I think the reason this is a hidden issue is that most of the time, I’m not triggered, and even when I am, I’m usually pretty good at hiding it. Whenever there is going to be a weather “event,” I do my best to avoid hearing or reading about it. If people talk about the possibility of an outage, I get extremely anxious. I ask them not to talk about it around me if I can’t get away from them. But more often I play it off by making jokes and changing the subject.
If I absolutely can’t avoid hearing about it — as has been the case with this goddamn hurricane that everyone is tweeting about incessantly — I get flooded with anxiety, don’t sleep, can’t concentrate, lose sensation in my feet, have nightmares, and as a result of all this muscle tension and adrenaline, the next day I am having severe body pain, often immobility issues and migraines. My neurologically and immunologically impaired body does not take kindly to stress. It’s a hallmark of CFIDS/ME — emotional exertion kicks us in the teeth. Now that I have Lyme, any sort of muscle tension is repaid triple-fold.

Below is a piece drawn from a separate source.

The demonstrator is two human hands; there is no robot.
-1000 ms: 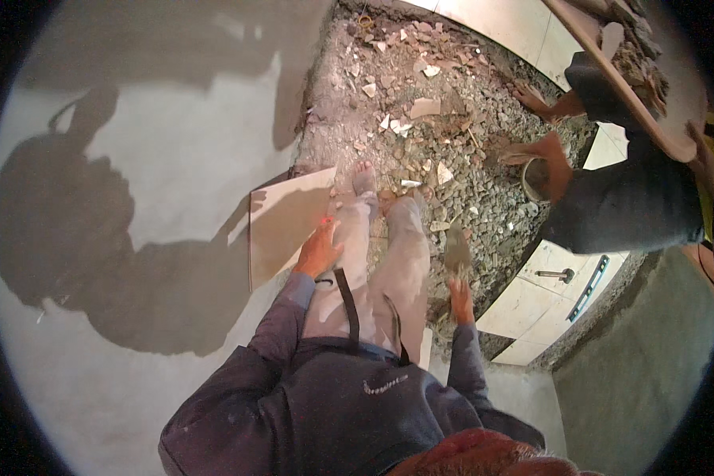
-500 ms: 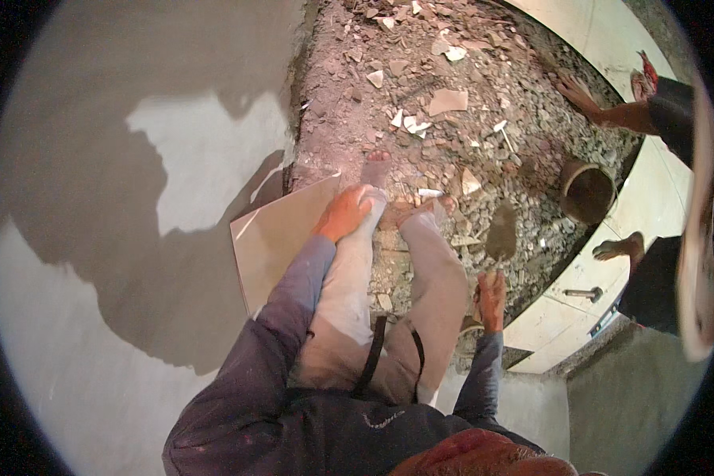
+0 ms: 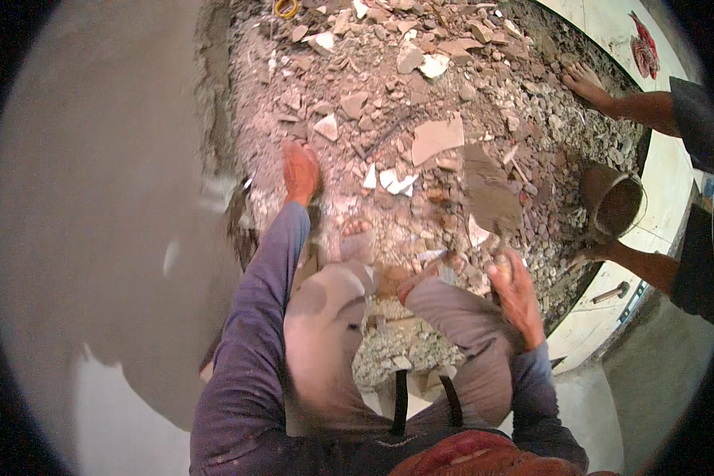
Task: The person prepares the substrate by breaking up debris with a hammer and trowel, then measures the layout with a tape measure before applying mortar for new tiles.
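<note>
Grey trowel | right hand: gripping it | left hand: grip unclear | shirt mark illegible

This place looks like a building site, with a floor that is not finished. The ground is covered with rubble, and among it lie broken flat pieces, probably of tile. At the right runs a strip of pale tiles, on which lie a hammer and a spirit level. A bucket, a trowel and a plain grey surface, similar to cement, also show it.
</note>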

Recently, we had a power outage that lasted under three hours, but it was at night. So, that meant suddenly it went from “normal” — with my fan blowing and my computer humming and all — to dark and silent. It was warm, there was no danger of my having hypothermia, and it was unlikely the outage would last for several days. Nonetheless, the second that the lights went out, my body was flooded with adrenaline. I couldn’t think. I didn’t know what to do. It took me about half an hour just to figure out how to call the electric company to report the outage. It wasn’t until I called the electric company and heard that my voice sounded weird and that I was having trouble catching my breath that I realized I was hyperventilating.

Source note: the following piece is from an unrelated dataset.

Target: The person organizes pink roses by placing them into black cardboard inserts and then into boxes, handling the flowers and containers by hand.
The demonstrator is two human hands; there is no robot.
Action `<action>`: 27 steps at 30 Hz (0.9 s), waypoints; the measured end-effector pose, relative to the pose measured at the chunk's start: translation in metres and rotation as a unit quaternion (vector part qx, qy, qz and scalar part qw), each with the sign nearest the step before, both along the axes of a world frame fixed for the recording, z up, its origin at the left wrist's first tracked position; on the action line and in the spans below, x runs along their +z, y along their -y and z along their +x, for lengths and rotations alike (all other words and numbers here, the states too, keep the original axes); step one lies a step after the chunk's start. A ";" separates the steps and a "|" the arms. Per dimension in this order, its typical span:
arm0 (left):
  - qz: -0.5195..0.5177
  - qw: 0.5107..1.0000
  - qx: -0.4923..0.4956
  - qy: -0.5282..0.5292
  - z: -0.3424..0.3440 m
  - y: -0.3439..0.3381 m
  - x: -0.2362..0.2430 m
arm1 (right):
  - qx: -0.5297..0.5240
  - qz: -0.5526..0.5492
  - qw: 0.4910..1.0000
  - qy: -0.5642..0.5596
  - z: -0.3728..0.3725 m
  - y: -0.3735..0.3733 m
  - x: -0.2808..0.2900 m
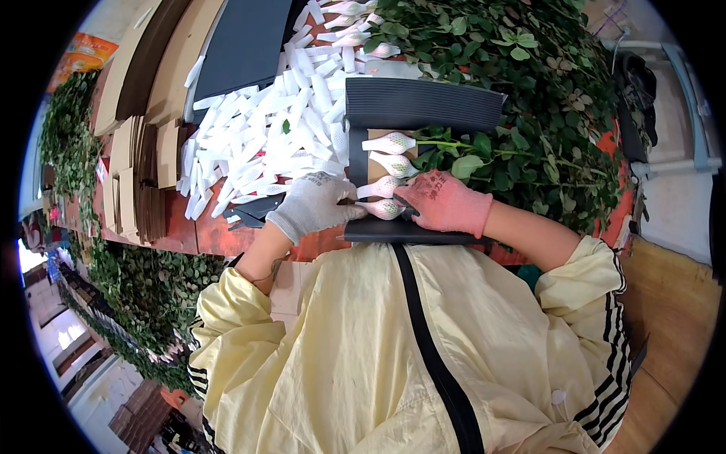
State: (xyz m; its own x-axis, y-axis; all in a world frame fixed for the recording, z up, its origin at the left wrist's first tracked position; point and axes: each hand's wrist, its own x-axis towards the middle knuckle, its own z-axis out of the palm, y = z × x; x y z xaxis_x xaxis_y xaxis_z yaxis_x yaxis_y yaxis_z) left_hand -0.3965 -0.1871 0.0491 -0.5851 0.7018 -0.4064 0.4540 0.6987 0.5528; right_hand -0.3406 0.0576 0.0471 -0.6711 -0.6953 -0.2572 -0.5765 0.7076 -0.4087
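Note:
Several rose buds in white foam net sleeves lie in a row on a black corrugated sheet [367, 231], among them a far one [389, 142] and one below it [393, 164]. My left hand [321, 206], in a whitish glove, pinches the open end of the nearest sleeved rose [383, 209]. On the other side, my right hand [446, 203], in a pink glove with dark fingertips, is closed at the base of that bud, its fingers partly hidden. Green leafy stems [522, 155] trail from the buds to the right.
A heap of white foam net sleeves [280, 129] covers the red table [219, 234] at left. Beyond the row rises a folded black corrugated flap [423, 104]. Flat cardboard pieces [136, 181] stand far left. Dense rose foliage [499, 45] fills the back right.

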 end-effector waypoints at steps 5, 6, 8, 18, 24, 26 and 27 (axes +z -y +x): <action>0.122 0.975 0.054 0.178 0.000 0.003 -0.015 | -0.029 -0.011 0.999 0.023 0.001 0.000 -0.006; 0.121 0.975 0.052 0.179 0.002 0.003 -0.018 | -0.040 -0.024 0.998 0.030 0.001 -0.002 -0.008; 0.208 0.957 0.055 0.195 0.004 0.006 -0.026 | -0.044 -0.029 0.998 0.020 0.003 -0.003 -0.013; 0.093 0.973 0.083 -0.196 -0.011 0.073 0.019 | -0.001 -0.008 1.000 0.001 -0.002 -0.006 -0.009; 0.104 0.953 -0.057 -0.280 0.043 -0.031 0.074 | 0.009 0.044 0.999 -0.022 0.005 -0.008 -0.002; 0.155 0.958 -0.057 -0.233 0.053 -0.034 0.072 | 0.001 0.035 0.999 -0.005 0.007 -0.005 -0.005; 0.135 0.966 -0.068 -0.210 0.056 -0.041 0.068 | 0.012 0.046 0.998 -0.038 0.009 -0.005 -0.008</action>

Barnum put his head on my lap, and I started to calm down, and that’s when I realized that my feet had gone numb and that my heart was pounding, etc. When the lights came back on, I was just flooded with relief — as if someone had poured a bucket of cool water inside me from the top of my head to the tips of my toes.
So, here are some factoids I found interesting from that site on PTSD: women are twice as likely as men to develop PTSD, and non-white people are also more likely to develop PTSD. Two theories as to why are
a tendency for individuals from minority ethnic groups to blame themselves [and to] have less social support.
This made me wonder about if similar issues might be involved for people with disabilities, since we also tend to be socially isolated and to internalize ableist beliefs that we are to blame for our struggles.
I also thought about how it applied to me since the immediate aftermath of the ice storm was that I lost almost all of my sources of emotional support. My best friend stopped speaking to me, one of my other best friends died, my therapist terminated with me, and my relationship with my other best friend — sister of the one who ditched me — became strained and distant. In fact, I had a lengthy nightmare this morning that was basically a replay of the ice storm, except that it was focused on my best friend who ditched me ditching me again. Then Gadget died. It was endless.
And I did blame myself. A lot. People in my life who ditched me made it very clear that the problem was me. They told me I was in crisis all the time, that I was emotionally difficult, etc. Well, yes, I was in crisis a lot because that was the nature of my life with multiple severe illnesses. And yes, some of the diseases that were untreated, or that became worse due to herxing, were making me crazy. I was not myself. So, yes, I was experiencing a lot of neurological damage that affected my moods and behavior, which was not only torturous for me but unpleasant for others.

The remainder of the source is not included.